3 What is her purpose in writing the book? Idella wants to set the record straight on her life with Marjorie Kinnan Rawlings in Cross Creek: “ I think young readers and students of Mrs. Rawlings work have a right to know the truth as I saw it before I am gone…Truth is truth and has a right to be written down.” “ She was a human being with human faults and troubles and so am I”

4 How does she achieve her purpose? She uses a collection of stories and anecdotes about her life with Marjorie Kinnan Rawlings. “ These are the recollections of a black woman who lived with, cared for, and struggled with a famous author.”

5 She says that a lot has changed for her and all of the black people since her times with Marjorie Kinnan Rawlings: “ We’re not often called ‘Negroes’ or ‘coloreds’ or ‘niggers’ now; we’re African-Americans.”

6 She describes the house at Cross Creek with affection and melancholy: “Time has taken its toll, of course, and the house does not look as pretty or the grounds quite as perfectly kept as they were then.”

7 She does not look back on her days at Cross Creek with “longing for the good old days.” “It stands as a reminder of how far we have come from those days of hard work and segregation.”

8 Idella makes it a point to let the reader know her mind is still sharp. “I said I was getting older, but please don’t think that age has dimmed my lights. Like my father, whose mind was clear and whose memory was remarkable until his death at the age of 101, I remember clearly all those years at Cross Creek.”

9 Acknowledgements

10 She commented that many black people in those days were afraid of white people, and it was this fear that caused them to be obedient. She also commented on how white people communicated to black people in those days: “In our first years together Mrs. Rawlings was just like other white people; she talked At me, not to me. Whatever she said do, I did.”

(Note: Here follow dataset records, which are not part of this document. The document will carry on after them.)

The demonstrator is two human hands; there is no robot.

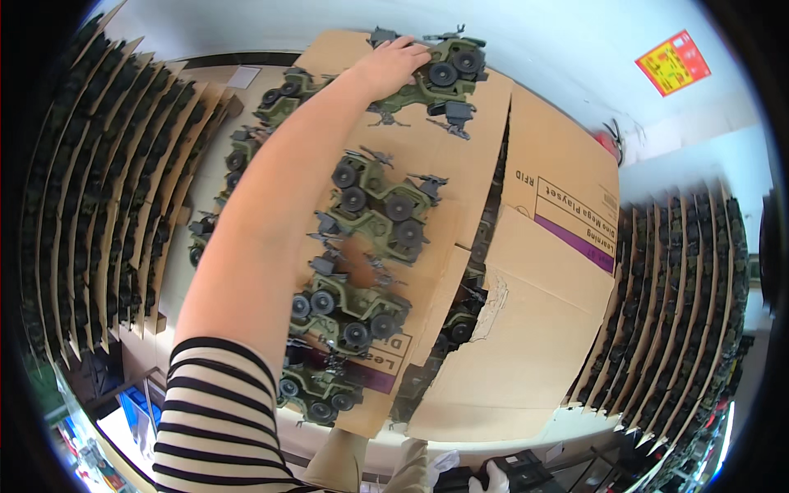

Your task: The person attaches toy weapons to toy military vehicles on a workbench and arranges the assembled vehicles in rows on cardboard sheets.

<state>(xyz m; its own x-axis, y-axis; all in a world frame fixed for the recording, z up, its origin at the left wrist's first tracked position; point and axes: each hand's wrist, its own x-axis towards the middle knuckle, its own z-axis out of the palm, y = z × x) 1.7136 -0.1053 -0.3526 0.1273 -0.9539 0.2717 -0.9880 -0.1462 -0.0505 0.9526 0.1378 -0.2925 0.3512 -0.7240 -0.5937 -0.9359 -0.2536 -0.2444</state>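
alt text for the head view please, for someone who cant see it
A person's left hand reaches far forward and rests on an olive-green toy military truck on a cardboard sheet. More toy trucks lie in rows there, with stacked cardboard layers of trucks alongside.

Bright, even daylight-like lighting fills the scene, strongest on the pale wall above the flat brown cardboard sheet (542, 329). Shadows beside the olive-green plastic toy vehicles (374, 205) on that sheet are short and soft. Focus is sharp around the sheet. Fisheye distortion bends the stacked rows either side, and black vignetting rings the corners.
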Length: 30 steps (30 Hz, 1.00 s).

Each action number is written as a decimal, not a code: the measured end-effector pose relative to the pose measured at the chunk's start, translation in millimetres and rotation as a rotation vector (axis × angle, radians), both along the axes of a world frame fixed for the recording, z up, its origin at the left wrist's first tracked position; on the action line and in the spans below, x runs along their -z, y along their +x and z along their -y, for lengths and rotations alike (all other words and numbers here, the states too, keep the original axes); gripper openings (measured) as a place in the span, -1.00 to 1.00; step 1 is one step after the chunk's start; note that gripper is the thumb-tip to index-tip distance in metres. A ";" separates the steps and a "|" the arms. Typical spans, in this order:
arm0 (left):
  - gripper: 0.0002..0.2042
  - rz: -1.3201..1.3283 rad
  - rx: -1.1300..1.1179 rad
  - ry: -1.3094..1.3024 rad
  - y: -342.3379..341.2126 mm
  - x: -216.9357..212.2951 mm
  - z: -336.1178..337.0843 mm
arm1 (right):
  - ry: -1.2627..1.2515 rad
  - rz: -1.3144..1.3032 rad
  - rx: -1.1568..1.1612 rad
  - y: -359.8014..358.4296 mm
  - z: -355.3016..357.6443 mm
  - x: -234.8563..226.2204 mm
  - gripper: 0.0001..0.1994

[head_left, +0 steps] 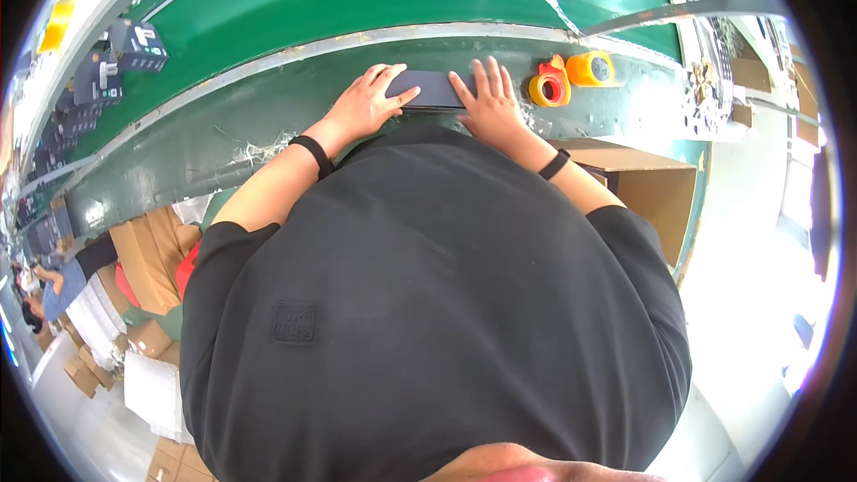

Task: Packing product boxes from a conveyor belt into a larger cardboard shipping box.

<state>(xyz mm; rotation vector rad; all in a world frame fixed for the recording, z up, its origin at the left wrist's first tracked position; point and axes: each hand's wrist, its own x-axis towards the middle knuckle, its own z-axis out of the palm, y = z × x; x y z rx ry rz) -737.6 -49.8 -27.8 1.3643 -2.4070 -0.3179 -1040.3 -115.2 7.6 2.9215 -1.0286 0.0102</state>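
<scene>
A flat dark grey box (432, 87) lies on the worktop right in front of me, its long side running left to right. My left hand (370, 100) grips its left end, with the thumb on the box's top and the other fingers along the end. At the right end my right hand (493, 105) has its fingers spread and stretched out, the thumb touching the box's edge. Just right of that hand stand a red tape dispenser (551, 82) with yellow tape and a roll of yellow tape (590, 69).
A green conveyor belt (357, 0) runs beyond the metal rail. Stacked dark boxes (138, 46) stand at the far left. An open cardboard carton (656, 201) sits below the bench at right. Another person (62, 290) bends among cartons at left.
</scene>
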 end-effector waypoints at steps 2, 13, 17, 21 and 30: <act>-0.49 -0.018 0.036 0.053 -1.6 -2.7 5.6 | 0.020 0.067 -0.005 12.5 3.2 -2.2 -0.05; -0.73 -0.506 -0.257 -0.079 -2.6 -75.0 72.2 | 0.340 1.164 0.691 -114.5 -13.6 -115.0 -0.25; -0.72 -0.107 0.010 0.439 12.5 3.4 83.8 | 0.145 1.743 0.829 -228.5 -72.0 -150.8 -0.32; -0.62 0.241 0.031 0.782 -38.3 45.2 60.4 | -0.216 1.855 1.233 -323.4 -121.2 -169.7 -0.46; -0.63 0.132 0.029 0.877 -119.1 21.3 24.9 | 0.496 1.085 2.178 -426.8 -117.5 -27.5 -0.11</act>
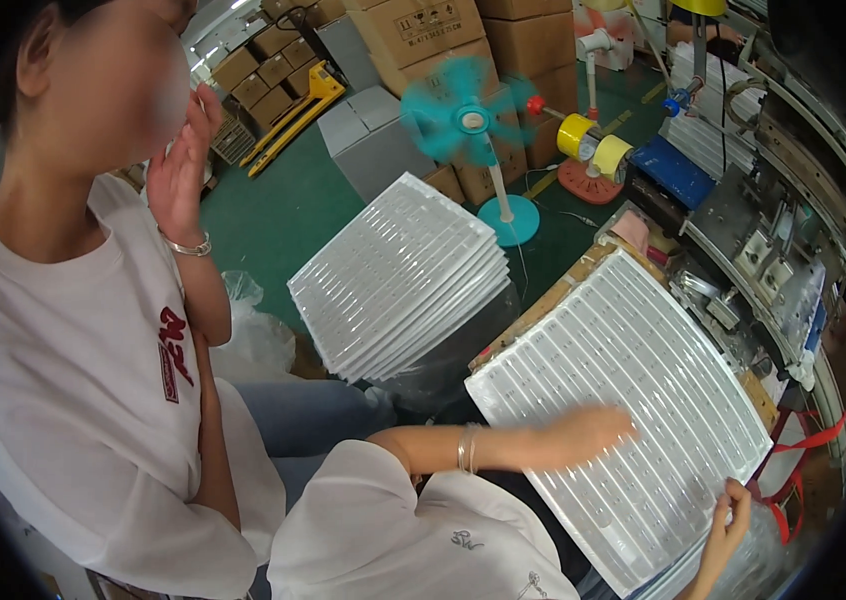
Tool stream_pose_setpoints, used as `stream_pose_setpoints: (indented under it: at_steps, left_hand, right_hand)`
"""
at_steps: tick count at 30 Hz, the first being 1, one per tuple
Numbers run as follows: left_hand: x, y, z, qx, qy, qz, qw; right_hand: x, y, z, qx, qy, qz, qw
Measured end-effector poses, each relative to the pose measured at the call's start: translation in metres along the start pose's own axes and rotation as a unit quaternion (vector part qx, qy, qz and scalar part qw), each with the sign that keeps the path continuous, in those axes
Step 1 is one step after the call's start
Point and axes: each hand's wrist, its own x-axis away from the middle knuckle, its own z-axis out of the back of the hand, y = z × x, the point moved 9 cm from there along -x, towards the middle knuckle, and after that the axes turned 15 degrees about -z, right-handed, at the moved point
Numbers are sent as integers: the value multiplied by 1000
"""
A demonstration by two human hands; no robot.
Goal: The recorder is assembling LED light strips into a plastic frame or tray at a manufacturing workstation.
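Note:
A large white panel (598,340) of long parallel strips dotted with small marks lies slanted in front of me, its surface glossy. Over its lower middle is my left hand (583,437), smeared by motion, so its fingers cannot be made out and contact with the strips is unclear. My right hand (728,520) is at the panel's right edge near the lower corner, fingers curled around that edge. Under this corner, the edges of more white sheets show. A stack of similar white panels (398,270) stands to the left, beyond my left arm.
Close on my left stands a person in a white shirt (93,400), one hand raised near the head. Behind are a teal fan (471,122), cardboard boxes (423,40) and a yellow pallet jack (293,115). Metal machinery (743,240) and a red strap (811,440) line the right.

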Motion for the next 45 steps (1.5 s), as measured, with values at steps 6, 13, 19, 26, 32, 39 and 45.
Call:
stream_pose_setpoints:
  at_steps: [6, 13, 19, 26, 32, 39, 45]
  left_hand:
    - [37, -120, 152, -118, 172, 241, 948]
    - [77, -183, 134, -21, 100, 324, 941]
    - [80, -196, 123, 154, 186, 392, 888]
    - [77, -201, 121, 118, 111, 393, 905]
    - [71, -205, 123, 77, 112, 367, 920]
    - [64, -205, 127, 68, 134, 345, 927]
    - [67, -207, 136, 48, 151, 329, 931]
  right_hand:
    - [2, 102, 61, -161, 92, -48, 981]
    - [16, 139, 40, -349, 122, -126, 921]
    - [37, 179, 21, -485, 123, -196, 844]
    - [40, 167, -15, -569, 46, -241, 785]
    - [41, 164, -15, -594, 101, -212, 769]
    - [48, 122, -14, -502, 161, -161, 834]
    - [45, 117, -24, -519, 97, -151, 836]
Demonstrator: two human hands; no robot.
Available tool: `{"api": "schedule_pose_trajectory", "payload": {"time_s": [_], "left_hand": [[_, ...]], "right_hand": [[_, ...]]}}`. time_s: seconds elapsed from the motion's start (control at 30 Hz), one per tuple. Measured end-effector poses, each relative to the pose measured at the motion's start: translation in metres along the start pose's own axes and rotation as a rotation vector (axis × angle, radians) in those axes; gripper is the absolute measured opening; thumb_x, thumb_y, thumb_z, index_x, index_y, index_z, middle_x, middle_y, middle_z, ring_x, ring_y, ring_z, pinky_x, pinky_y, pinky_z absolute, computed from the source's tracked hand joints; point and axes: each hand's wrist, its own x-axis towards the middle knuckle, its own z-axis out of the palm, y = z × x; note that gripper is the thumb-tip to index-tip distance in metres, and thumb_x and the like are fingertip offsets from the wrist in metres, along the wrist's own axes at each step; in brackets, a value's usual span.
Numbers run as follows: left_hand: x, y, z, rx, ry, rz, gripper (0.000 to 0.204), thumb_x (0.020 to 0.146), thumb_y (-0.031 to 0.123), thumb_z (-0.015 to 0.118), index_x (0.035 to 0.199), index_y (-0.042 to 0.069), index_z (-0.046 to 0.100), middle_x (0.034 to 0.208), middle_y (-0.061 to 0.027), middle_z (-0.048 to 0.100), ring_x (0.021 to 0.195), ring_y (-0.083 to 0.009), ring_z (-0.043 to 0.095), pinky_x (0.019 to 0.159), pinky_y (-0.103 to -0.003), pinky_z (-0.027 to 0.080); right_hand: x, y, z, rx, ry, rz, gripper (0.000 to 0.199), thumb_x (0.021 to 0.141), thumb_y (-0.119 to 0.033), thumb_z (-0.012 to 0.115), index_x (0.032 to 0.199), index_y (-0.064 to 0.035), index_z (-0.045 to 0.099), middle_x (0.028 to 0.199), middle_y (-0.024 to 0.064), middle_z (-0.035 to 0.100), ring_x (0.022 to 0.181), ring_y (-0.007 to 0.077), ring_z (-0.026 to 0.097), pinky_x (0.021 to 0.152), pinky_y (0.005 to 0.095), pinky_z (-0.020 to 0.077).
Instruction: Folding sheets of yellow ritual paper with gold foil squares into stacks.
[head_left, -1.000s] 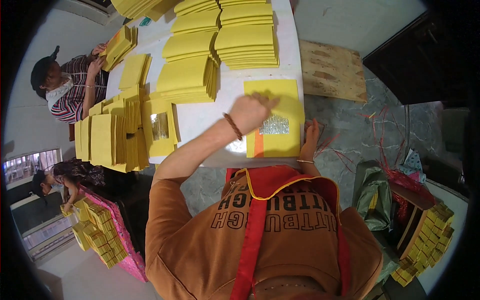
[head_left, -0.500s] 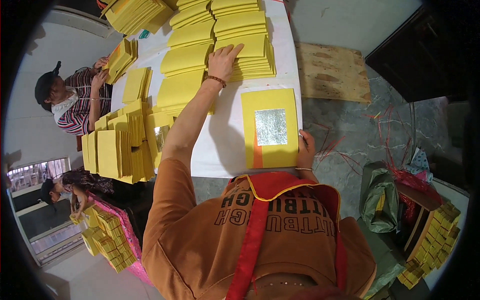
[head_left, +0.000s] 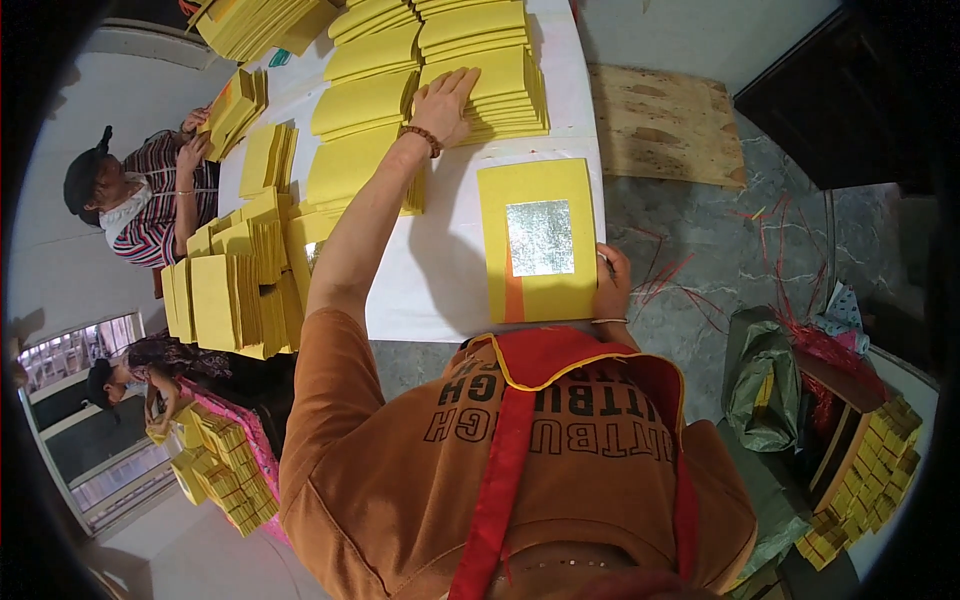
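Observation:
My left hand (head_left: 445, 105) reaches to the far side of the table, its fingers stretched out over the left end of a folded stack of yellow paper (head_left: 510, 85). A beaded bracelet is on that wrist. In front of me lies a flat pile of yellow paper (head_left: 572, 185). Its top sheet bears a silver foil square (head_left: 540, 238) and an orange strip (head_left: 514, 300). My right hand (head_left: 612, 285) is at the pile's right edge, fingers bent together against it; the thumb is hard to make out.
More folded yellow stacks (head_left: 365, 105) run along the white-covered table (head_left: 415, 310). Upright yellow bundles (head_left: 225, 300) crowd its left side, near a person (head_left: 165, 200) holding papers. Another person (head_left: 150, 375) handles yellow bundles. A wooden board (head_left: 665, 125) and red strings (head_left: 665, 280) lie on the right floor.
The view has shifted a little, so the table and papers sit higher in the picture. My left hand keeps to the same stack, and my right hand stays at the paper pile's edge.

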Motion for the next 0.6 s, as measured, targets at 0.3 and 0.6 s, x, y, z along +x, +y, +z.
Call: {"api": "schedule_pose_trajectory", "payload": {"time_s": [0.3,0.6], "left_hand": [[-0.007,0.007,0.0,0.035,0.165,0.016,0.071,0.077,0.047,0.058,0.136,0.021,0.028,0.134,-0.0135,0.036,0.121,-0.0324,0.035,0.097,-0.049,0.026],[-0.005,0.005,0.004,0.058,0.189,0.088,0.062,0.081,0.05,0.052,0.133,0.022,0.034,0.131,-0.0116,0.041,0.117,-0.0297,0.04,0.093,-0.046,0.03]], "right_hand": [[-0.001,0.003,0.002,0.067,0.021,-0.019,0.017,0.081,-0.007,0.054,0.097,-0.0053,0.06,0.107,0.0104,0.052,0.102,0.0231,0.05,0.089,0.0308,0.0382],[0.0,-0.004,0.0,0.025,0.029,-0.014,0.017,0.081,-0.008,0.053,0.096,-0.0072,0.061,0.108,0.011,0.052,0.102,0.0241,0.05,0.088,0.0316,0.0386]]}}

11 She mentions that a lot of people have urged her to write her memoirs, including: Her cousin Dorothy Sally Morrison from Cross Creek State Park Mary Keating, a teacher in Reddick Geri Anderson a reporter from Ft. Lauderdale

12 The paragraph that catches my attention: “But I couldn’t help thinking that there are now whole generations who have grown up since those days and know very little about how things really were. That’s when I made up my mind that it was time to begin writing, and this book is the result.” This paragraph caught my attention because it’s saying that the amazement and lack of understanding of that time by the PK Yonge students that she talked to helped sway her to write this book (Go Blue Wave!)